---- Records for this exercise

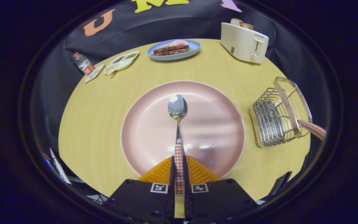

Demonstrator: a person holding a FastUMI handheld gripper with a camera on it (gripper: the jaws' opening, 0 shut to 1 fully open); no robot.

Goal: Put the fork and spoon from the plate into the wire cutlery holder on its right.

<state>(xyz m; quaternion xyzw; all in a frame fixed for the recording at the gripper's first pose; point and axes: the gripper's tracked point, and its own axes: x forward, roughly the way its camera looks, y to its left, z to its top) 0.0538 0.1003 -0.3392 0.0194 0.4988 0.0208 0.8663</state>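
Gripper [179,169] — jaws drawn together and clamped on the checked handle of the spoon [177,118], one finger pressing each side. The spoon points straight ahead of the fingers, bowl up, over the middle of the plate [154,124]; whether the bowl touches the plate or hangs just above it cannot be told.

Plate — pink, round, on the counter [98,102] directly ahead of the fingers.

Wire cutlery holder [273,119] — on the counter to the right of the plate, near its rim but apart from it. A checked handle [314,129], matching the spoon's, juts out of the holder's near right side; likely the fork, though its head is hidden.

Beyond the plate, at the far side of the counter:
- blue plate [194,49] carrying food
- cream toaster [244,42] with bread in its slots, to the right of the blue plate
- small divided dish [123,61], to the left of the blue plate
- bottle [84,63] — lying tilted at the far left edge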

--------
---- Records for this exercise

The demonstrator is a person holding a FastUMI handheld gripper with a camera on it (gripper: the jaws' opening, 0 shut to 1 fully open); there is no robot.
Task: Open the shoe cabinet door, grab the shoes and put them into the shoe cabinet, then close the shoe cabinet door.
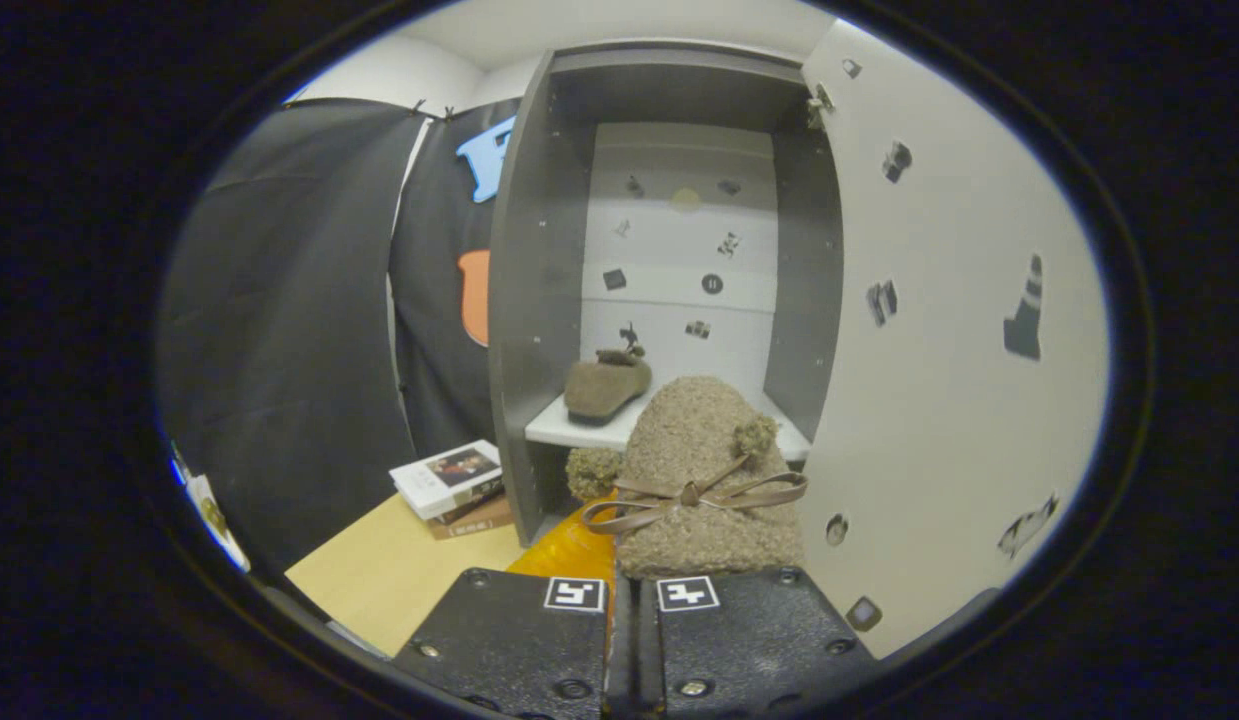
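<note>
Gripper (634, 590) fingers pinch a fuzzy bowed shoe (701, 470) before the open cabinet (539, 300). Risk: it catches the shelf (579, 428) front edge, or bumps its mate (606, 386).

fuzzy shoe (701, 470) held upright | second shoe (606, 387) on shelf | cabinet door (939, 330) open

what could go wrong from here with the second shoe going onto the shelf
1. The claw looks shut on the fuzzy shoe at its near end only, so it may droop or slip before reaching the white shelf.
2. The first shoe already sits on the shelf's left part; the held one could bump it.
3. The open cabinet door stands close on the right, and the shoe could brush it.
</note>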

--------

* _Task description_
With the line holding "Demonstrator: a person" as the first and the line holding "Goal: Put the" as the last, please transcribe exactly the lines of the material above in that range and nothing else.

* _Result for this task_
Demonstrator: a person holding a FastUMI handheld gripper with a camera on it (gripper: the jaws' opening, 0 shut to 1 fully open); no robot.

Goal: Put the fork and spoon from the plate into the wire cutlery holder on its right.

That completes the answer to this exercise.